New York: 03:57 || London: 08:57 || Mumbai: 12:27 || Singapore: 14:57

Reports UK

UK stock market commentary (May 08, 2014): All eyes on Draghi

May 8, 2014, Thursday, 05:27 GMT | 00:27 EST | 08:57 IST | 11:27 SGT
Contributed by Capital Spreads

European equities will open fairly flat this morning in what is becoming a common theme of late. May has provided traders with very little volatility despite a host of company earnings, economic data and geopolitical tensions – the FTSE has a 70 point range this month. Investors are very comfortable where they are and will presumably be plotting their next attack on new highs. Imagine where the markets might be without the crisis in Ukraine?

However, the BOE and ECB are both coming to the party today. Mark Carney and his band of merry men are not expected to do anything so the interest lies with Signor Draghi. Given the improvement in the performance of the Eurozone recently, rates are expected to stay stuck in the mud, but the following press conference usually gets the market examining his poker face.  He has surprised us before, don’t assume an eventless session.

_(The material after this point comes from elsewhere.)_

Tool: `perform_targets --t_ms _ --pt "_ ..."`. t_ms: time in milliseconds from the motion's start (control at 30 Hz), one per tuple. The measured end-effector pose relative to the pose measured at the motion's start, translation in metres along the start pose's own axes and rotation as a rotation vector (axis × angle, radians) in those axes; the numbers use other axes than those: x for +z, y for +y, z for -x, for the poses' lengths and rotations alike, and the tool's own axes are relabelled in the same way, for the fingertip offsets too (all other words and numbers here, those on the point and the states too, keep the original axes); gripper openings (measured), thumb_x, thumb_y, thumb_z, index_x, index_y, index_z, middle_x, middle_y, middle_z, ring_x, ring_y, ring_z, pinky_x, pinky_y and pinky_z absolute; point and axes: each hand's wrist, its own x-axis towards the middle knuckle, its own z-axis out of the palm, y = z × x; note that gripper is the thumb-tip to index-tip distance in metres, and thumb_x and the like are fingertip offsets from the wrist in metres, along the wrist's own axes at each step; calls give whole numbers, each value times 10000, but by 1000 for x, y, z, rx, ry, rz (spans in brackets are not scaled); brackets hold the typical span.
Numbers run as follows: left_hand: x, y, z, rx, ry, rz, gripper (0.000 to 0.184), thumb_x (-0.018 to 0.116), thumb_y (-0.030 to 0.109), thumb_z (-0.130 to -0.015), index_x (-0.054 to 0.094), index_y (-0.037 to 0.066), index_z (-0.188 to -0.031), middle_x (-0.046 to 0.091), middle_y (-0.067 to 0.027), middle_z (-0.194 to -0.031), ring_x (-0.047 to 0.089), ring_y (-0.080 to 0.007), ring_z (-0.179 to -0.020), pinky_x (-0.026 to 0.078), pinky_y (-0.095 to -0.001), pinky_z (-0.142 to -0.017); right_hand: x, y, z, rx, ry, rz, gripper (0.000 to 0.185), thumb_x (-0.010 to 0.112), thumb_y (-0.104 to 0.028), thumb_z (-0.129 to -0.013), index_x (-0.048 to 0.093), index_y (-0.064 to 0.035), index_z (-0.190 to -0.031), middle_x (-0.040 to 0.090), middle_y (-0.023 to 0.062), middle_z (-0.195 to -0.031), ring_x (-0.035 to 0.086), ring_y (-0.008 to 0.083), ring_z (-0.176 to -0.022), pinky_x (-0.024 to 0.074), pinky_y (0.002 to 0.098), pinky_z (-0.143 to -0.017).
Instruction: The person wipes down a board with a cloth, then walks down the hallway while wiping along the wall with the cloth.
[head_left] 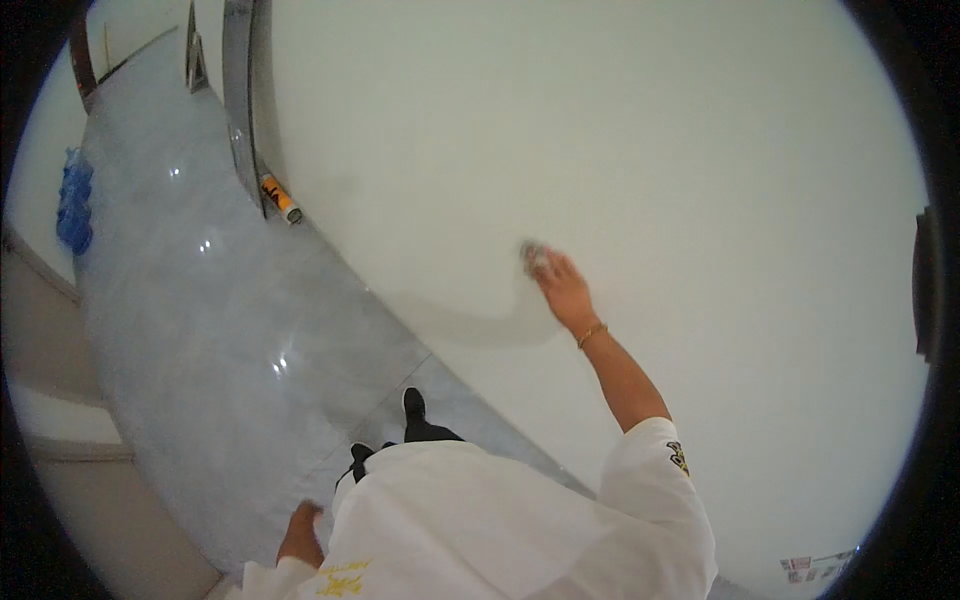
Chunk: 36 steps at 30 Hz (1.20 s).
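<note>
My right hand (568, 287) reaches out to the white wall (700, 180), its fingers closed on a small grey-brown wad (532, 256) that looks like a steel wool scourer. The wad lies against the wall surface and is blurred. A thin bracelet (592, 334) circles my right wrist. Low at my side hangs my left hand (309, 511), over the floor and apart from any object. Its fingers are small and smeared, so their pose is unclear.
A grey glossy floor (230, 330) runs along the wall's foot. An orange and black can-shaped container (281, 199) is at the wall base by a dark door frame (242, 100). Blue plastic (75, 203) lies at the far left. A dark object (923, 285) is at the right edge.
</note>
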Motion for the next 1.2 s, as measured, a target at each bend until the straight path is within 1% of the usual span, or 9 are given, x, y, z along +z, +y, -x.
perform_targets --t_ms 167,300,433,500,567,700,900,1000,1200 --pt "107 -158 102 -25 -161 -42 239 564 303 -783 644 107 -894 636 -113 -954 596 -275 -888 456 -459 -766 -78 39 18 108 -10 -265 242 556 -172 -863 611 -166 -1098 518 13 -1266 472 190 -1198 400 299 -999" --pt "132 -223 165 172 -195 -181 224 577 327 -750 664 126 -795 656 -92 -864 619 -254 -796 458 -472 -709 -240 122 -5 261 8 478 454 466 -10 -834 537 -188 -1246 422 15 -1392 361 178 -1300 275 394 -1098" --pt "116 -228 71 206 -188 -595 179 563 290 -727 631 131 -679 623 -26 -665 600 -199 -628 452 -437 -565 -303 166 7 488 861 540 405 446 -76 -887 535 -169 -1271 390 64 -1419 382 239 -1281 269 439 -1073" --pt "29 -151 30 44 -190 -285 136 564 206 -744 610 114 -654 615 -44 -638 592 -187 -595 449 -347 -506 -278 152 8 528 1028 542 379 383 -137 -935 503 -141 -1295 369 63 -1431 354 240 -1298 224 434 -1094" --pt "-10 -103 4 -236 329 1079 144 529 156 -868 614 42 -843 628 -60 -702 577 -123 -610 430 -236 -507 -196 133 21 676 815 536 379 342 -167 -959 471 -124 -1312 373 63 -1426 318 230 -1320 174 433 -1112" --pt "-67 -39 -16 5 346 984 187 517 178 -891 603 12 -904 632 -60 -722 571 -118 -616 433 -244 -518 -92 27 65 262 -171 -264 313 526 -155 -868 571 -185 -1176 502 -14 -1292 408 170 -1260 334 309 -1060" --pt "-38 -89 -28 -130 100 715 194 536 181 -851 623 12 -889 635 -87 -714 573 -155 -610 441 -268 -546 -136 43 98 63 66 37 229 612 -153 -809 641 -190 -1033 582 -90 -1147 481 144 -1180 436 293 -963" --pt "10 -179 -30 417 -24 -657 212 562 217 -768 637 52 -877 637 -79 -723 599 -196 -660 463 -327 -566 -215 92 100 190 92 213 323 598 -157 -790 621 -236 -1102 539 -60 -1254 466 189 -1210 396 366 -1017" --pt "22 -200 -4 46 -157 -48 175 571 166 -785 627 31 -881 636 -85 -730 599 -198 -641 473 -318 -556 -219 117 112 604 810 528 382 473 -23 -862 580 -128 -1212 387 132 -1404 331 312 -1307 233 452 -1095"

The Fed Chair Janet Yellen reiterated her monetary accommodating views yesterday saying the US must spur growth given lingering issues such as inflation and employment. In reaction, stocks moved higher with the Dow Jones gaining 94 points to 16,522, discarding another bad run for Internet shares led by Groupon and Yahoo.


The shared currency stayed firmly on course to reach the psychologically important $1.40 mark putting further pressure on ECB to act at its interest rate meeting later today. A strong currency does not bode well if you want to fight a slumping inflation. However, euro lost 19 pips to 1.3910 overall yesterday as investors did not feel quite ready to test the aforementioned level.


Surprisingly, the US crude oil inventories dropped by 1.8 million barrel last week versus expectations for 0.9 million barrels build as indicated by the US Department of Energy. That pushed the WTI crude prices $1.00 higher to $100.84 which in turn reduced the discount to Brent oil.


Gold investors took the positives from Yellen’s speech yesterday i.e. ‘sufficient underlying strength’ fearing continued tapering. As a result, they pushed gold prices $18.3 down to $1289.8 as the demand for safe haven assets could plunge.